By: Lisa Coleman
About four years ago, I had a meeting in Mexico City the week before Christmas. Dreading the holiday travel, I figured the city would be stuffed with families and the hustle and bustle of celebration. Turns out that wasn’t the case at all. If you’ve surfed around our site much, you know I’m a huge Mexico City fan. Love it… always have, always will. I will happily sell it to you for hours because if you haven’t spent time there, you need to…. and you need to just before Christmas. Here’s the thing… everyone is gone. Well, I might be exaggerating (and I love to do that!), but for the most part, it’s sort of half a city at Christmas. Considering more than 20 million people generally make the roster, it’s pretty amazing to be in traffic downtown that actually moves.

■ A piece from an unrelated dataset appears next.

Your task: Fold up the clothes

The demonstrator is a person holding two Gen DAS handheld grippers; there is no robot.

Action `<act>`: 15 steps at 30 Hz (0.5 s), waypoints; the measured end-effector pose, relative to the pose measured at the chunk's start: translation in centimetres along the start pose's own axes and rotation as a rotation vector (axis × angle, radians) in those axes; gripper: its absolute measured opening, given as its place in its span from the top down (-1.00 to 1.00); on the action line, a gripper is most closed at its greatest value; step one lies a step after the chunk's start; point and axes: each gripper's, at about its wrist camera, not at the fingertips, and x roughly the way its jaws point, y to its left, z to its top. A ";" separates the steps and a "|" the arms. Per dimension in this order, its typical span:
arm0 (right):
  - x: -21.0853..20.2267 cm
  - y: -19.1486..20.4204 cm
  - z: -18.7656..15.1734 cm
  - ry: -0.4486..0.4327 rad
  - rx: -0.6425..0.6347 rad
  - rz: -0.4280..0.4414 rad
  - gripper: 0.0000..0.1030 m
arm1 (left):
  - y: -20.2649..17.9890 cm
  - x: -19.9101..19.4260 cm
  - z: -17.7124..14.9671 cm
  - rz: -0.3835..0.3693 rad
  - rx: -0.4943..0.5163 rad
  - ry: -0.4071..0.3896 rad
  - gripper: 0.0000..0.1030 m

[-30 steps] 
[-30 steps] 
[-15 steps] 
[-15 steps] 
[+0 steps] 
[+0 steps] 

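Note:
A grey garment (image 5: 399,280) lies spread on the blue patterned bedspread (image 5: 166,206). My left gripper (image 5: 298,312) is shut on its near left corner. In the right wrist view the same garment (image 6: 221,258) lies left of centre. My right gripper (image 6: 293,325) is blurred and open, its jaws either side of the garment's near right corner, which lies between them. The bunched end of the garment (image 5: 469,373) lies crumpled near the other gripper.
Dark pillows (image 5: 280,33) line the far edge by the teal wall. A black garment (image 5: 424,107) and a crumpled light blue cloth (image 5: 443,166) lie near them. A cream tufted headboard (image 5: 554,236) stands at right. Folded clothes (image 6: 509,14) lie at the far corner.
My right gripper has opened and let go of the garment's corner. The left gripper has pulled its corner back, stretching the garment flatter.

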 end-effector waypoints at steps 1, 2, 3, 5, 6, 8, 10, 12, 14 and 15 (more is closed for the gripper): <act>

Christmas is a beach holiday for the Chilangos (those living in or near Mexico City). Yep, a good number of folks say adios to the big city and opt for the fun and sun of Acapulco or the like. Now I’m not knocking the beaches at Christmas, but personally, I think the city holds much more appeal. Plus, you get to delve into the culture, and that’s what it’s all about. Mexico has amazing traditions and if you can witness a few, especially in a city, it will be a holiday to remember. I recently read an article by Judy King that comprehensively explains quite a bit… check it out at http://www.mexconnect.com/mex_/travel/jking/jkchristmas.html.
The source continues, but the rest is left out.